GIVEN INFORMATION >>
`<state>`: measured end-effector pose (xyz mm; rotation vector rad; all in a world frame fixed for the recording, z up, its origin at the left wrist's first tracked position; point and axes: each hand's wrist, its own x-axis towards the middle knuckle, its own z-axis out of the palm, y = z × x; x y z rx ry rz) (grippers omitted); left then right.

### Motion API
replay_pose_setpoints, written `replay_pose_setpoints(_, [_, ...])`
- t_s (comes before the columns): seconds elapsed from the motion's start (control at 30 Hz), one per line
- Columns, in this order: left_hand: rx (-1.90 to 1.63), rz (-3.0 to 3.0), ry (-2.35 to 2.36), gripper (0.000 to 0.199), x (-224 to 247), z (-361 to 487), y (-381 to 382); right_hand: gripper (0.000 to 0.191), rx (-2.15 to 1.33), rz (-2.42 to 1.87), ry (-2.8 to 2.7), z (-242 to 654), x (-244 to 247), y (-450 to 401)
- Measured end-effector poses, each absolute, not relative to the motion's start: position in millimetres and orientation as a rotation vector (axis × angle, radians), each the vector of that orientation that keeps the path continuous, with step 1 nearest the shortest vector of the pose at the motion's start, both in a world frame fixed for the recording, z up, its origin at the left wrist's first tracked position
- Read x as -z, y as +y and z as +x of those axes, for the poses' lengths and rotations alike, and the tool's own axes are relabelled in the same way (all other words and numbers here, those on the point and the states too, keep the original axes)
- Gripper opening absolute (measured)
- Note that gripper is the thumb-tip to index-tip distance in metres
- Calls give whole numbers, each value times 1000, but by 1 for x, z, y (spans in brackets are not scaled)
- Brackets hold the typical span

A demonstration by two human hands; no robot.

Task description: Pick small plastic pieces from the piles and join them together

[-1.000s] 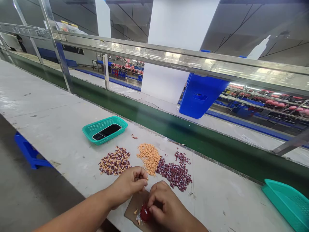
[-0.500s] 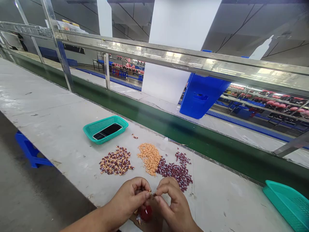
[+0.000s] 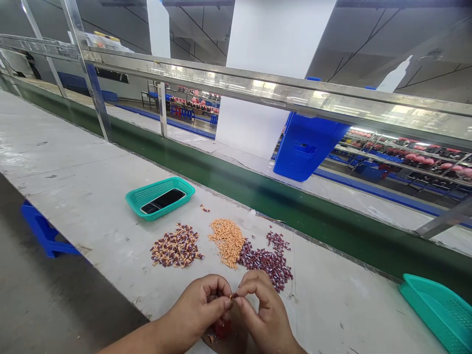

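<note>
My left hand [image 3: 206, 302] pinches a tiny orange piece at its fingertips, at the bottom centre. Its fingertips meet those of my right hand [image 3: 263, 305], which pinches a tiny dark red piece against the orange one. Beyond the hands lie a pile of orange pieces [image 3: 226, 241] and, touching it on the right, a pile of dark red pieces [image 3: 267, 265]. Further left is a pile of two-coloured orange and dark red pieces [image 3: 176, 247]. Below my hands, a red round object [image 3: 222, 328] is partly hidden by the fingers.
A green basket [image 3: 138, 210] holding a phone [image 3: 164, 200] stands on the white table [image 3: 73, 182]. Another green basket [image 3: 438, 305] is at the right edge. Behind run a green belt [image 3: 236, 182] and a metal rail [image 3: 258, 88], with a blue stool [image 3: 306, 147] beyond.
The two hands' fingertips have come together, bringing the dark red piece against the orange one. The view has shifted very slightly.
</note>
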<state>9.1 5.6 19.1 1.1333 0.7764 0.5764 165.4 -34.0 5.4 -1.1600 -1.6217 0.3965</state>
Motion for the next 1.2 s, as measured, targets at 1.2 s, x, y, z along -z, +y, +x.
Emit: replay_pose_setpoints(1.2, [-689,2478,1400,25,-26,-69,99,16,-110,-1846,-1821,234,4,-2])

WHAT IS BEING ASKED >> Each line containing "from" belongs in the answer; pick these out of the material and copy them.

RESPONSE TO THIS TASK >>
- t_s (comes before the columns): seconds elapsed from the motion's start (control at 30 Hz), one per line
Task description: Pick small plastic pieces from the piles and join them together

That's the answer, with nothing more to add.